Attached to one letter discovered by the Texas comp lawyer was an amended injury report from Dr. E, setting some restrictions for the injured worker’s shoulder injury. That report however, stressed the Texas comp lawyer, didn’t even mention the worker’s neck injury. The injured worker later testified to the Texas comp lawyer that she was “unable to go back to my job, the way it was before I got hurt.” While several of the doctors released the injured worker to light or modified duty with various restrictions, none released the injured worker to full duty, showed the Texas comp lawyer. Finally, Dr. N placed the injured worker in off-duty status, and later told the Texas comp lawyer “the worker was unable to work.”

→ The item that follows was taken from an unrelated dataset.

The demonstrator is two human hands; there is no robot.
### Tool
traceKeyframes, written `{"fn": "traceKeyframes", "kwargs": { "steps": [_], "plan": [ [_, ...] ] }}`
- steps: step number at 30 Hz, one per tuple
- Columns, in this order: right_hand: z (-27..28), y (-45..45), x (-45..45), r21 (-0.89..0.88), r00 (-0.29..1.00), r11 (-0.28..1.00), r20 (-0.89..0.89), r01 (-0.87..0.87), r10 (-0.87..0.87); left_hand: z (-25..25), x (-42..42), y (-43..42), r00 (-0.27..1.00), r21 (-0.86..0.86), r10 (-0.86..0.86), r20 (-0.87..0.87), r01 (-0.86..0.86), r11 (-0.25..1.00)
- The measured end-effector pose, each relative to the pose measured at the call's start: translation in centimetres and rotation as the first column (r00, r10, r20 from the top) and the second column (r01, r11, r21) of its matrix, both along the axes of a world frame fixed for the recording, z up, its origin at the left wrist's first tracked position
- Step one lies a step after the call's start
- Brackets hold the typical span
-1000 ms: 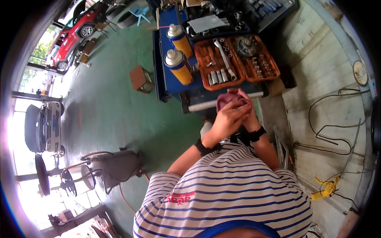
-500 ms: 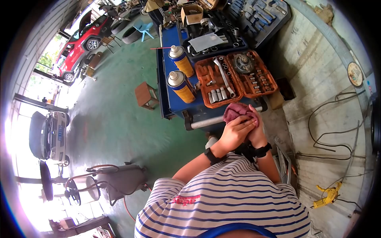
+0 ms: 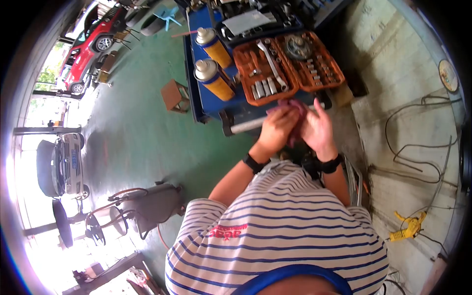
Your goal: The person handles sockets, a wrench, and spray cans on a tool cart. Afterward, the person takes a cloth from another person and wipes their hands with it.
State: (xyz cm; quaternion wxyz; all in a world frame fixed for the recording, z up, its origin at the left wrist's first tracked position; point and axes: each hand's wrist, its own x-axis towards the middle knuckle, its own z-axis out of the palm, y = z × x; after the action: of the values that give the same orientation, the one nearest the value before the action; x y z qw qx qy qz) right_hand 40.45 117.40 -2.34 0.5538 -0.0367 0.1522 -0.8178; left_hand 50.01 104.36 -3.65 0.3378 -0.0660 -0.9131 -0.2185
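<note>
A dark red cloth is bunched between my hands, just in front of the tool cart's handle. My left hand is closed on the cloth, fingers curled over it. The palm of my right hand faces the cloth, with the thumb raised and the fingers apart; some of them are hidden behind the cloth. Beyond my hands lies an opened orange socket set case. It holds a long wrench, several sockets and a round dark metal part.
Two spray cans stand on the blue tool cart, left of the case. A wooden stool is on the green floor. To my right, black cables hang along the wall near a yellow tool. A grey tank stands at lower left.
My right hand has opened and turned away from the cloth, its thumb now raised. My left hand keeps the cloth. The view has tilted, so the cart appears higher.
</note>
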Motion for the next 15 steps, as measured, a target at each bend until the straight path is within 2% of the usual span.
{"fn": "traceKeyframes", "kwargs": {
  "steps": [2,3,4,6,7,12,15],
  "plan": [
    [-2.3,0.5,-0.9,-0.224,0.979,0.973,0.181,-0.052,0.094,-0.2,0.3,-0.9,0.999,-0.030,0.035,0.041,-0.034,0.999],
    [-1.5,0.9,-0.8,-0.083,0.984,0.996,0.175,-0.031,0.045,-0.5,0.6,-1.1,0.994,-0.028,0.077,0.078,-0.075,0.997],
    [-0.2,1.2,-0.7,-0.074,0.982,0.997,0.185,-0.026,0.039,-1.4,0.5,-1.8,0.993,-0.107,0.099,0.068,-0.091,0.990],
    [1.4,1.5,-0.5,-0.012,1.000,1.000,0.004,-0.028,0.028,-2.6,0.4,-2.2,0.990,-0.135,0.121,0.073,-0.111,0.985],
    [0.4,1.7,-1.1,-0.173,0.995,0.980,-0.022,-0.098,0.096,-2.9,0.5,-2.4,0.989,-0.130,0.119,0.083,-0.107,0.986],
    [2.8,3.5,-1.3,-0.181,0.999,0.983,0.035,-0.033,0.040,-3.3,0.4,-2.4,0.987,-0.057,0.132,0.091,-0.127,0.990],
    [4.0,4.1,-1.7,-0.321,0.995,0.945,0.095,0.067,-0.038,-3.4,0.4,-2.3,0.984,-0.016,0.153,0.093,-0.152,0.988]
  ]
}}
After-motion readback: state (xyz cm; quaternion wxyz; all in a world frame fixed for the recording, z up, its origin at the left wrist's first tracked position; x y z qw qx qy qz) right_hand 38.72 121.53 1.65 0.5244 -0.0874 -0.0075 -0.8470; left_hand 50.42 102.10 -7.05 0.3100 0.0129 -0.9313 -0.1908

Finally, the Texas comp lawyer showed that “even if” the employer “sincerely made an effort of a bona fide job offer,” the offer did not come close to meeting Texas legal requirements.

Texas Comp Lawyer Fairly Described Employer’s Offer As “Not Specific Enough”

The insurance company relied on what the Texas comp lawyer correctly showed as only a “verbal offer” of employment, once, in December. The offer of modified duty failed to comply with Texas rules, since the offer failed to include full details. The full rule, said the Texas comp lawyer, required:

(1) the job’s location; (2) the schedule; (3) the wages to be paid; (4) a description of the physical and time requirements; and (5) that the employer will only assign tasks consistent with the employee’s physical abilities, knowledge, and skill and will provide training if necessary.

The Texas comp lawyer stressed, finally, that “very clearly,” the employer’s offer did not include any part of the required phrase “will provide training if necessary.” The injured worker in this case may possibly have known, but forgotten or misunderstood, what the job actually involved, agreed the Texas comp lawyer…but, emphasized the Texas Comp lawyer, the Rules required that all of the information had to be in a real offer (BFOE). The Texas comp lawyer successfully argued that there were “no exceptions for failing to strictly comply with those requirements.”

Temp employees are among the many people who need the help of Texas comp lawyer. These employees often incorrectly feel they have no legal claims to discuss with a Texas comp lawyer. “Often because they feel they have no regular employer, they simply stop work because of an injury.” Professor Sullivan’s report proposed more public information, encouraging all injured employees—temp or permanent—to talk with a Texas comp lawyer.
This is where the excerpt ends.